Tant que ces mots, cette image reste
'en notre propriété' (dans notre 'domaine', entre nos mains)
le sentiment de propriété peut sommeiller. A la limite nous
pouvons ne pas en avoir conscience, ne voir aucun des aspects qui signifieraient
que nous sommes particulierement attachés à cette image,
à ces mots. On peut même confier images et propos à
autrui sans que ne se reveille un quelconque sentiment de propriété.
Cela ce peut quand autrui n'en fait pas usage, se comporte comme un puit
noir où l'on aurait jeté ces images et propos, jeté,
confié.
Quand autrui commence à faire
usage de ces images et propos, souvent, les choses changent dramatiquement.
Souvent un mal profond nous atteint, pouvant nous faire croire que ces
images et propos étaient notre propriété, et car cet
usage (par autrui) a valeur de vol.
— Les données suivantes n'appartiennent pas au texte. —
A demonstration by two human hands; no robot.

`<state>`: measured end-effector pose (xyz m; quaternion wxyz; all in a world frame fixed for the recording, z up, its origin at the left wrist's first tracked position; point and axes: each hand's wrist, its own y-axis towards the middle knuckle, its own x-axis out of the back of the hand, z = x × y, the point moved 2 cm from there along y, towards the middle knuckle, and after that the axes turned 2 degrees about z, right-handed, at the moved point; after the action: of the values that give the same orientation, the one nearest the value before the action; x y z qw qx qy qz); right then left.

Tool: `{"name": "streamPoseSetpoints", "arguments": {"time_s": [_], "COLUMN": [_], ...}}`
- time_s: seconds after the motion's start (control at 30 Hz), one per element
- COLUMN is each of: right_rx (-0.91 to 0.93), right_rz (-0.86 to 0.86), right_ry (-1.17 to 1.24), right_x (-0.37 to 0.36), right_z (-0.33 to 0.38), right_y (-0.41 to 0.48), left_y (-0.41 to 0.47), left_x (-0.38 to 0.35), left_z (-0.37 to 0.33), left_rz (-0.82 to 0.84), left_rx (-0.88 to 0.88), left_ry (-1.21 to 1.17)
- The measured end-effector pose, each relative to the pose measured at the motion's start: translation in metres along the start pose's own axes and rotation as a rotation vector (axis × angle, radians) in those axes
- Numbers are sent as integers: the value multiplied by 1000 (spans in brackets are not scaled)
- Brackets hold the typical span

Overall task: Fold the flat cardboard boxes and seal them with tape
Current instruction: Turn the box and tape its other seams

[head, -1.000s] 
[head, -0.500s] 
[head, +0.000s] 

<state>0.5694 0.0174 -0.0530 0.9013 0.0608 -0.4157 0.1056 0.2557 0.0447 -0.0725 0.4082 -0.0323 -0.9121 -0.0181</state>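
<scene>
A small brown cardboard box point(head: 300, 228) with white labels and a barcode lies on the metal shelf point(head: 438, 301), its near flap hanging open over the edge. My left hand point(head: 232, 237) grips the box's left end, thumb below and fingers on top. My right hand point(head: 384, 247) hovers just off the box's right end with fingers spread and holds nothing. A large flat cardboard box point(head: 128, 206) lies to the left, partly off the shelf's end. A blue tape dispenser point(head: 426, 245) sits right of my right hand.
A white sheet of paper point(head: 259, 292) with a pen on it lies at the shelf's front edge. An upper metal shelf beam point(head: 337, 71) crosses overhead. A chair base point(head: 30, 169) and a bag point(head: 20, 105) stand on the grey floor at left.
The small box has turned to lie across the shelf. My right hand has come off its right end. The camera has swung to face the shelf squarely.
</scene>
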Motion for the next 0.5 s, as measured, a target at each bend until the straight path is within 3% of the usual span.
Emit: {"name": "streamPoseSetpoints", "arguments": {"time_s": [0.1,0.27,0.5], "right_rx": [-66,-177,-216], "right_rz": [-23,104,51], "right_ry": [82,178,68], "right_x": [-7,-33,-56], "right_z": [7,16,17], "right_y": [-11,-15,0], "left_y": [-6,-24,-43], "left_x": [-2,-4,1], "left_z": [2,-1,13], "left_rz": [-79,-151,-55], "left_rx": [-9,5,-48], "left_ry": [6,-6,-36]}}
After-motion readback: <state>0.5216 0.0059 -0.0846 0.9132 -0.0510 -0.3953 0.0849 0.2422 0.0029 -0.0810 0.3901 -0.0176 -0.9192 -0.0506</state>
Car là où il y a vol,
il y a propriété.
Pour les images, de toute manière
il est assez rare de voir autrui faire usage de photos qu'on lui a donne,
ou qu'on lui a laisse faire. Souvent quand autrui fait une photo de soi,
le seul résultat perceptible de ce vol potentiel, c'est de voir
un jour la photo arriver par la poste avec un mot de remerciement ou de
souvenir, pour vous faire don de cette image (l'image semble donc à
autrui, au moins dans sa tête). Le résultat est positif. Cependant,
il n'est pas rare que certains refusent de se laisser photographier. Ils
sont nombreux, et pour l'essentiel, je ne sais pas ce qui les gène,
mais parmi les éléments qui pourraient les géner il
y a celui-ci : que la photo qui est prise ne sera pus en leur possession
immédiate, que celui qui l'aura en main pourra agir comme s'il était
le propriétaire de celle-ci alors qu'il vous semble que le propriétaire
de l'image c'est celui qui se trouve sur l'image, vous. Que peut faire
un individu avec une image de vous ? rien, tout. La question n'est pas
de chercher le pire qui puisse être fait, non, le simple fait qu'il
puisse faire n'importe quoi semble effrayante. Cet inconnue relève
de l'angoisse, reveille des angoisses, angoisses d'autant plus puissante
que le support n'est pas limitatif. L'angoisse n'a pas besoin d'être
fondée pour exister.
Cela m'a toujours paru étrange,
mais il y a un culte de l'image, ou de l'absence de l'image dans de nombreuses
populations. Ainsi prendre une photo peut signifier voler une âme.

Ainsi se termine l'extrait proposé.